> What needs to be done: Copy the lines below exactly, starting at the one with "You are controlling" and ending at the one with "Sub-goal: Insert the", and leave out any picture.
Segment Open
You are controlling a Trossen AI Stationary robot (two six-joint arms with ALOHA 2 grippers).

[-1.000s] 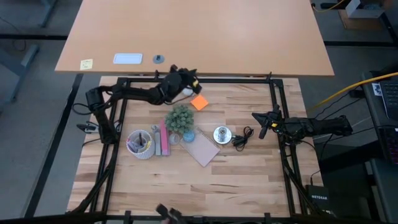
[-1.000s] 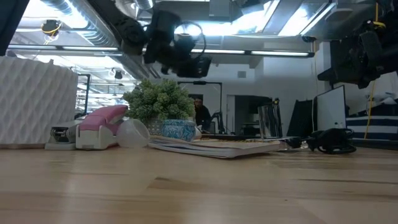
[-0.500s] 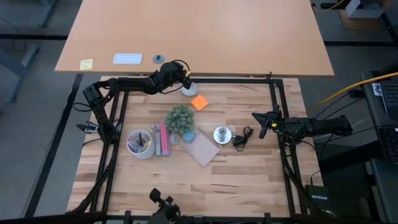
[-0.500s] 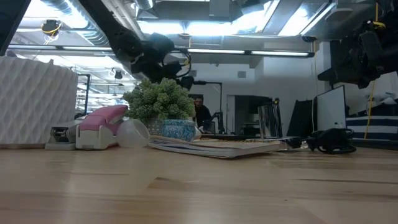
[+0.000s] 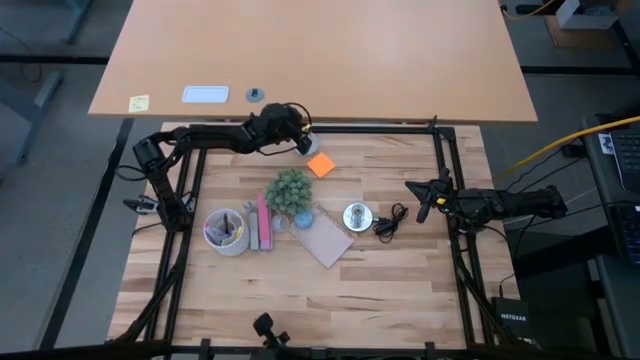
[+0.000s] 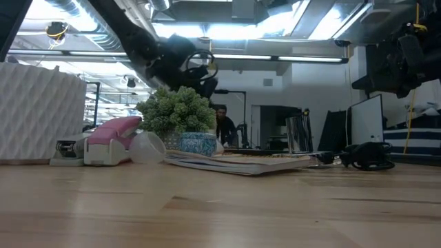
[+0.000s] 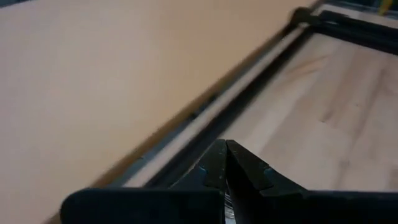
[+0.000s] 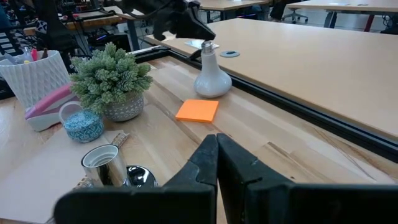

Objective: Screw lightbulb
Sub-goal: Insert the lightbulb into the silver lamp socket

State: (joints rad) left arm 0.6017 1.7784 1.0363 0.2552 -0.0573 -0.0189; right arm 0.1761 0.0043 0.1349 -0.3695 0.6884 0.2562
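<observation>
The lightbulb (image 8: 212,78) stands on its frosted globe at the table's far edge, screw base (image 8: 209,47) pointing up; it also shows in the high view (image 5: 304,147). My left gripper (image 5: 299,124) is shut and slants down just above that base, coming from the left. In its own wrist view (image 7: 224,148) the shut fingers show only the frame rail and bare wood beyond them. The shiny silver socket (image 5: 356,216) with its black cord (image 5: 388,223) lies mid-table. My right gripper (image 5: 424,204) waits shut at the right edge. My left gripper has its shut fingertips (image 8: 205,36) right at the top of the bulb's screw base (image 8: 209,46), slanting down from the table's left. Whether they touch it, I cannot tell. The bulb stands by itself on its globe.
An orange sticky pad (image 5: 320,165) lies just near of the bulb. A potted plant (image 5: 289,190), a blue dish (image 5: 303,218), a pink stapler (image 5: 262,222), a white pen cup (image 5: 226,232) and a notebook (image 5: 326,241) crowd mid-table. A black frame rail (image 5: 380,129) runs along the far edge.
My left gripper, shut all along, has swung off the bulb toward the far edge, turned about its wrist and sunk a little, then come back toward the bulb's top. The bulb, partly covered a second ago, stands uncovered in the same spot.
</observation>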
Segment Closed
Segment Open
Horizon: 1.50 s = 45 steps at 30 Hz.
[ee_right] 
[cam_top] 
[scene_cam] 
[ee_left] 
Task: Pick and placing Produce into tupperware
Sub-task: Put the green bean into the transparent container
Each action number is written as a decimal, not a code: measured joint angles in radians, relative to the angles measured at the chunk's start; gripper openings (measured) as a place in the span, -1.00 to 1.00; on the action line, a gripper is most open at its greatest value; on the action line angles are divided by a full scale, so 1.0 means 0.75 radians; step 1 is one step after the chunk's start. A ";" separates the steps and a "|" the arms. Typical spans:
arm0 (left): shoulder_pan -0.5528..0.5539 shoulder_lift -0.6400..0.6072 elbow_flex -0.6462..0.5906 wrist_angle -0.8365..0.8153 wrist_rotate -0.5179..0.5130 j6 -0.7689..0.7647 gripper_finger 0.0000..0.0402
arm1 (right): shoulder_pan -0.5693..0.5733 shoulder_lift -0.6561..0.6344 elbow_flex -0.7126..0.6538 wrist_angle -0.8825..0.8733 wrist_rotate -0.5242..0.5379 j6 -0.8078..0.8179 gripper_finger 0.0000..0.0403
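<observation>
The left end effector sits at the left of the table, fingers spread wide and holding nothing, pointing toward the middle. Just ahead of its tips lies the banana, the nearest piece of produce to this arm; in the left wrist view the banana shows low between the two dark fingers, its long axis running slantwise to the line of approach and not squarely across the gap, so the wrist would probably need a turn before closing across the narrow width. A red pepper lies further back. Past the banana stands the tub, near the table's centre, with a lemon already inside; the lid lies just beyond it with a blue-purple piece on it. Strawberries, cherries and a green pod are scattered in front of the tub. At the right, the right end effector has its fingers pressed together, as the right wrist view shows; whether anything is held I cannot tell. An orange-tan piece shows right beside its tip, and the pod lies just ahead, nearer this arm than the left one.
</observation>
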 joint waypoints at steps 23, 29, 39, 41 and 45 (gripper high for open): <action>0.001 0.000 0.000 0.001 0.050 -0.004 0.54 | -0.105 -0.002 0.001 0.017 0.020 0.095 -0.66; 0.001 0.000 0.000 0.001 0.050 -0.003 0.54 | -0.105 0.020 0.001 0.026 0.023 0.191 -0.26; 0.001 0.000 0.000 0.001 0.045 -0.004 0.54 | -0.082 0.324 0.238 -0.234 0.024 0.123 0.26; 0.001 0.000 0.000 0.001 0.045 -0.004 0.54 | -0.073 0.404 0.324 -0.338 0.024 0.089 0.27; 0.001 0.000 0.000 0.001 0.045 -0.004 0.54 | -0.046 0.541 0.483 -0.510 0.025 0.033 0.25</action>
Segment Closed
> Result:
You are controlling a Trossen AI Stationary robot (two six-joint arms with ALOHA 2 grippers).

[-1.000s] 
[-1.000s] 
[-0.500s] 
[-0.500s] 
[+0.000s] 
[+0.000s] 
[+0.000s] 
[+0.000s] 

Objective: Screw lightbulb
Sub-goal: Insert the lightbulb into the silver lamp socket

This answer requires nothing else.